La commission électorale nationale d’Ethiopie (NEBE) a décidé de reporter les élections législatives. Initialement prévues pour août 2020, puis retardées jusqu’au 5 juin prochain, ce nouveau report sine die témoigne d’un climat malsain.
En raison de « problèmes de sécurité et de logistique », l’Ethiopie a retardé à nouveau ses élections législatives, attendues depuis presque un an. La commission électorale a déclaré que les retards dans l’ouverture des bureaux de vote et l’inscription des électeurs étaient en cause. Néanmoins, d’autres raisons expliqueraient ce retard. Outre une nouvelle tendance d’Abiy Ahmed de centraliser le pouvoir, le boycott de l’opposition, ainsi que la guerre civile, contribuent à ce nouveau report.
Bien que la NEBE ait précisé que ce nouveau retard ne prendrait pas plus de trois semaines, un souci ne se réglerait pas sans volonté politique. Les problèmes liés aux élections éthiopiennes ne s’arrêtent pas à la logistique. La guerre du Tigré élimine le parti Front de libération du peuple du Tigré (FLPT) de la course. Le parti politique, qui a été longtemps au pouvoir en Ethiopie, a été classé comme organisation terroriste par Addis-Abeba récemment. Ce qui a causé un tollé chez la classe politique éthiopienne.
Des problèmes logistiques ?
Toutefois, la NEBE n’a pas hésité à spécifier les « problèmes logistiques » auxquels elle fait face. En l’occurrence, la commission a parlé de finalisation des inscriptions, de formation du personnel électoral et d’impression des bulletins de vote. Or, depuis juin 2020, la NEBE n’a pas organisé une seule session de recrutement. Le personnel de la commission est resté fixe depuis les dernières élections. Cela reviendrait donc à admettre que la NEBE a organisé des élections avec un personnel mal formé. Quant aux bulletins de vote, l’Ethiopie serait le premier pays dans l’histoire à retarder des élections, trois mois avant le scrutin, pour cette raison.
Donc, la réalité ne peut être qu’autre. La classe politique éthiopienne fait majoritairement partie de la coalition du Premier ministre Abiy Ahmed. La seule opposition légale qui existe a boycotté le vote, le qualifiant de « farce ». Quant au FLPT, qui dirigeait le Tigré l’année dernière, il a tout de même tenu ses élections régionales malgré le report national. Les élections ont été des plus représentatives, avec un taux de participation de 86% et peu d’irrégularités relevées. C’était l’un des facteurs qui ont conduit au conflit entre le Tigré et le gouvernement actuel.

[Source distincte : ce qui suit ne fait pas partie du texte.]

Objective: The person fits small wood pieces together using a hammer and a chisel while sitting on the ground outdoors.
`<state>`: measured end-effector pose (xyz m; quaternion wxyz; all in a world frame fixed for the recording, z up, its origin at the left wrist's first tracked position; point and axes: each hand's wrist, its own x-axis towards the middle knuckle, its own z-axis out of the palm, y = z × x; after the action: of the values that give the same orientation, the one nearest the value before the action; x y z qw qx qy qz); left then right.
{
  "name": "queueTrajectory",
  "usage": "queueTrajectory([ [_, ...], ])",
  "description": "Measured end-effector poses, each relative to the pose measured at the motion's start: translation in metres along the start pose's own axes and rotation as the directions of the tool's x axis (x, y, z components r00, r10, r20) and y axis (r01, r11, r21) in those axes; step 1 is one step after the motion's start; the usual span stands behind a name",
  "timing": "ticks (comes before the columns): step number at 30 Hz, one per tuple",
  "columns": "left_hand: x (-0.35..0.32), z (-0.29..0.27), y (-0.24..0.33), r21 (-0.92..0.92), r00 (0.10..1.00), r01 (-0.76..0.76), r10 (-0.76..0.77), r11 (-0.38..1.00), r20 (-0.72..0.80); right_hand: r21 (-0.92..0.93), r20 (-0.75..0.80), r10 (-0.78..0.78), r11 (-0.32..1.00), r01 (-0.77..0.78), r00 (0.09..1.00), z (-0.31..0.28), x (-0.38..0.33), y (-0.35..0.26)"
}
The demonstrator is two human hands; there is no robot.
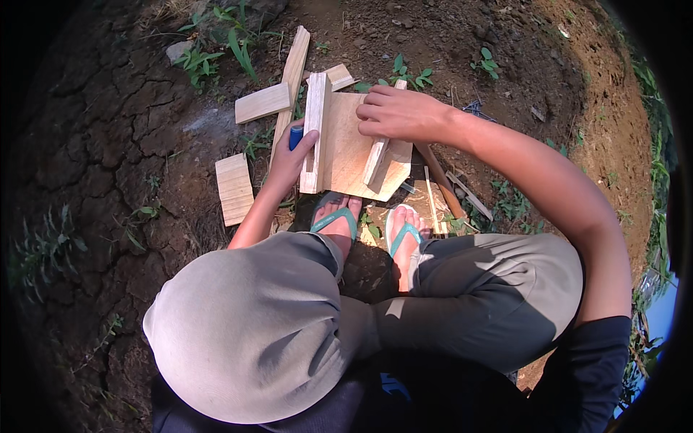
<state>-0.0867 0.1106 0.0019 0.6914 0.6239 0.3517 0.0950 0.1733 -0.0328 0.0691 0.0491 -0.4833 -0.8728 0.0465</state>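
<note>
A thin, light-brown wooden board (342,148) stands tilted in front of my feet. Along its left side runs a thick pale wooden strip (315,119). My left hand (287,160) grips that strip near its lower end, thumb across its face, the other fingers mostly hidden behind. Beside the thumb a short blue cylinder (296,137) shows; whether the hand holds it too is unclear. Over the board's right side lies a second, narrower wooden strip (376,160), slanting. Curled fingers of my right hand (395,115) close round its upper part, knuckles up.
Loose wood pieces lie left of the board: a long plank (296,61), a short block (262,103) and a flat block (234,189). Thin metal pieces like nails (477,110) lie at the right, above a brown rounded stick (444,184). Small plants (200,65) grow from cracked soil.
</note>
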Motion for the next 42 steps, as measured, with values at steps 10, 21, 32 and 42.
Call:
queueTrajectory([
  [10,-0.01,0.001,0.029,0.173,0.996,0.066,-0.074,0.983,0.041,0.333,0.067,0.084,0.937,-0.101,0.994,0.0,-0.047,-0.008],
  [21,-0.011,0.007,0.024,0.355,0.997,0.072,-0.08,0.932,0.007,0.082,0.058,0.146,0.985,-0.151,0.988,0.016,-0.061,-0.009],
  [32,-0.026,-0.074,0.053,0.412,0.974,0.15,-0.062,0.899,-0.219,0.111,-0.014,0.218,0.97,-0.216,0.976,0.013,-0.063,-0.003],
  [42,-0.092,-0.215,0.064,0.438,0.829,0.45,-0.18,0.778,-0.53,0.155,0.052,0.227,0.96,-0.232,0.973,0.017,-0.056,-0.014],
])
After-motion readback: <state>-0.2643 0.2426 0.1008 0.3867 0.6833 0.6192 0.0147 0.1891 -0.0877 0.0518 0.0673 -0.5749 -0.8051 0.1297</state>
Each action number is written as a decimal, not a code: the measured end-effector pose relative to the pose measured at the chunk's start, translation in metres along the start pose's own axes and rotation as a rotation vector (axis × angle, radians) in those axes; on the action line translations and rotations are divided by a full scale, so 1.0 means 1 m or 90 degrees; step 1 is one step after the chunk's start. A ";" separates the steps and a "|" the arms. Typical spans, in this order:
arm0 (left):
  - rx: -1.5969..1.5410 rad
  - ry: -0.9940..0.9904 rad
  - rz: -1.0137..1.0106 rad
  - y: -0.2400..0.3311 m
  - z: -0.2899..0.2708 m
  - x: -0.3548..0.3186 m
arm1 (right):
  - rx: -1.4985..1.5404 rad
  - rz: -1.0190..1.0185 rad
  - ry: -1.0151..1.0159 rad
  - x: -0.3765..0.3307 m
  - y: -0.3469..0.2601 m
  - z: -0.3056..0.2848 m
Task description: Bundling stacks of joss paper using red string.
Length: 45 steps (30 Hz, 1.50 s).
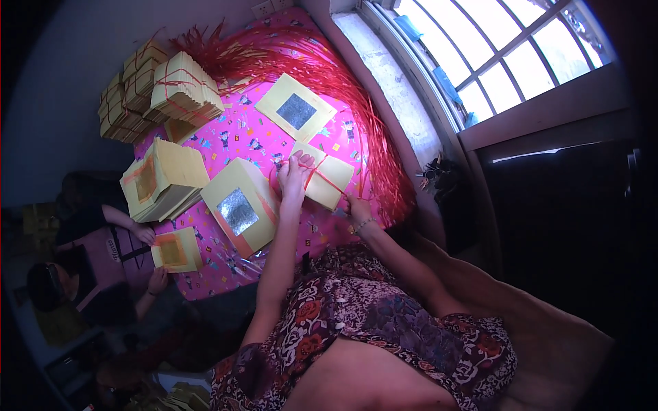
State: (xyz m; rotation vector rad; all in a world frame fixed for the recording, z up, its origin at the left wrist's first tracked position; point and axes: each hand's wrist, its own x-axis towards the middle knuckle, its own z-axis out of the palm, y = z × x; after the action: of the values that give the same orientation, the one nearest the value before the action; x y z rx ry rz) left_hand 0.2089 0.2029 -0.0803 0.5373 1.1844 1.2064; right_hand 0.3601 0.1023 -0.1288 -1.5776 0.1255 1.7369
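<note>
A stack of pale yellow paper sheets (pixel 334 168) lies in front of me on the table, crossed by a red plastic string (pixel 326 179). My left hand (pixel 295 175) rests on the stack's left side, its fingers curled at the string where the strands cross. At the stack's near right corner, my right hand (pixel 358 208) is closed in a pinch on the string's other end. Just left of my left forearm stands a thicker paper stack (pixel 258 194) with a silver square on top. Beyond the tied stack is a flat yellow sheet (pixel 277 103) with a dark silver square.
A pink patterned cloth (pixel 236 133) covers the table. Loose red strings (pixel 349 89) spread along its far and right edges. Tied paper bundles (pixel 179 85) are piled far left, near another paper stack (pixel 171 168). At left, a person (pixel 103 264) handles yellow sheets (pixel 179 251). A barred window (pixel 507 48) is at right.
</note>
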 end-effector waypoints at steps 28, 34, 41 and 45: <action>0.272 0.118 -0.029 -0.003 -0.063 0.051 | -0.051 0.065 0.002 0.002 -0.002 -0.029; 0.343 0.058 -0.128 0.005 -0.068 0.060 | -0.125 -0.007 0.034 0.025 0.005 -0.015; 0.336 -0.057 -0.255 0.005 -0.060 0.092 | -0.139 -0.148 0.136 0.068 0.018 -0.036; 0.305 -0.058 -0.339 0.003 -0.084 0.097 | -0.046 -0.050 0.065 0.048 0.016 -0.018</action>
State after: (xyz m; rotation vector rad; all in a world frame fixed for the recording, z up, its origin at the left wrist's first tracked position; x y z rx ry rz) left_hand 0.1233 0.2716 -0.1469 0.5720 1.4292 0.4387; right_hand 0.3683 0.1036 -0.1819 -1.7011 0.0507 1.6178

Le report des élections devrait donc conduire à plus de critiques du Premier ministre. Abiy Ahmed est déjà accusé de vouloir se maintenir au pouvoir par tous les moyens. En ce qui concerne la guerre du Tigré, les perspectives sont plus que négatives. Les combats ont fait des milliers de morts, et causé l’isolement de l’Ethiopie au niveau international. Les Etats-Unis ont récemment qualifié ce que font l’armée éthiopienne et son alliée érythréenne de « nettoyage ethnique ».
Encore plus de soucis
Il faut tout de même relever que la guerre et l’exclusion du FLPT ne sont pas les seules vraies raisons du report des élections. Il n’y a eu, depuis le début de l’enregistrement des électeurs, que 36 millions d’inscrits. Or, les élections éthiopiennes ont connu la participation de 50 millions de votants lors des dernières élections. Et même ces dernières n’étaient pas représentatives de la volonté populaire, le pays compte 115 millions d’habitants dont au moins 80 millions sont capables de voter.
Il y a aussi certaines régions qui ne participent pas à cause des conflits locaux. L’arrivée d’Abiy Ahmed, le premier oromo au pouvoir, en 2018 a fait beaucoup de mécontents. Notamment, les habitants de la région d’Amhara et d’Oromia ont connu une lourde répression de l’Etat. Ces régions connaissent une résurgence des manifestations antigouvernementales. Des centaines de morts sont tombés sous les balles des forces armées éthiopiennes.
Enfin, le contexte pandémique complique davantage le processus électoral. De plus, l’arrivée de la saison des pluies, qui s’étend jusqu’à septembre, empêcherait le quart des inscrits de voter pendant les prochains mois.